1. The area where the new colony is located-a map and a paragraph.
2. Who runs the colony.
3. The Patron from the Old World funding the expedition (fluff writing).
4. Who is the native human leader.
5. Who is the native orc leader.
6. The region where the magical pool is located.
7. The intelligent dinosaurs threatening the colony.
8. The ruined ziggurat or ancient city and the demons there.
9. The halflings.
10. The fanatical religion and the colony leaders.

Now we have our list, our campaign synopsis, and now we detail out how much we're going to put together for each part. After that, you're done.
 

(A TON of awesome ideas.)

I buckled down and got a little into part two last night; what I came up with is actually structured more like a Zelda game. Also I should point out that I'll be playing this in e6 pathfinder. So, my five acts go roughly as such, as I drafted them last night.
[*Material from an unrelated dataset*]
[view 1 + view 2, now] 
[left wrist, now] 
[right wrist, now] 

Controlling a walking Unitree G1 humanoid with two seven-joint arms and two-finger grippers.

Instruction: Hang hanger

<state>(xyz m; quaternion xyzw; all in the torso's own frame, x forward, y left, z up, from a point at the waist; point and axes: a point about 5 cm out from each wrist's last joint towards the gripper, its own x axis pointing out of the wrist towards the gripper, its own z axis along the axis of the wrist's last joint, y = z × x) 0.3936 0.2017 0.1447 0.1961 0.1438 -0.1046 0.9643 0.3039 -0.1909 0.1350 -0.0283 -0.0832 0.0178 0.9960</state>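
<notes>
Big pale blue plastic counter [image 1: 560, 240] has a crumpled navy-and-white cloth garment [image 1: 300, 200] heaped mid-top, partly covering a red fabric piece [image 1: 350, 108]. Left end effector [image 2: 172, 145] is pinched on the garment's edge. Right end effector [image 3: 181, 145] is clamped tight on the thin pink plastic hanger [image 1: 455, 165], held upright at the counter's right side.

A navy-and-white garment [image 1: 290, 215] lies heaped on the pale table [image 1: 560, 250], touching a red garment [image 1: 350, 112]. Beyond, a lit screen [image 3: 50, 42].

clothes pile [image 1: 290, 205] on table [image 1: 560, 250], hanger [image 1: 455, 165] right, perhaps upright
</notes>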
1. The boat ride, with a sea based encounter it two. Then, arrival at the existing colony, where they get their orders. The party is basically meant to be Lewis and Clark; they are looking for a waterway west in the name of a gnomish shipping company. But they're also approached by a second company and offered more money if they also complete a second objective, which I've yet to determine. They follow the rivers west.
2. The party will be encouraged to explore a dungeon near where the Ohio river meets the mississippi (or in world, Couatl) river. It will be the reason the river is named such; its the tomb of a couatl. They also encounter the halflings for the first time.
3. The party explores the Poison Swamps in what we know as Florida.
4. The party must head north to Bear Lake (lake Michigan).
5. Final dungeon, and dealing with the halflings.

The idea is, the party is collecting items of some sort that, when used together, have a powerful effect.

But I love love love the suggestions of demon worship (which will be the halflings motivations, perhaps), a magical pool to help grow crops (I'd originally thought of looking for El Dorado, but scrapped that idea because I thought it would either be short, or would get repetitive), and intelligent dinosaurs. I always like a story with two unrelated villains; maybe some lizardfolk or yuan-ti with intelligent dinosaurs would spice it up a bit...
 

Okay, now you got your campaign synopsis, you now know what to detail and what to leave out. Since you're running E6, you can cap your campaign at 6th level and then begin the process for the next one by going in different directions, also move up the timeline too by a few years (or a century), so that the actions of the PC's in the first campaign influenced the course of history.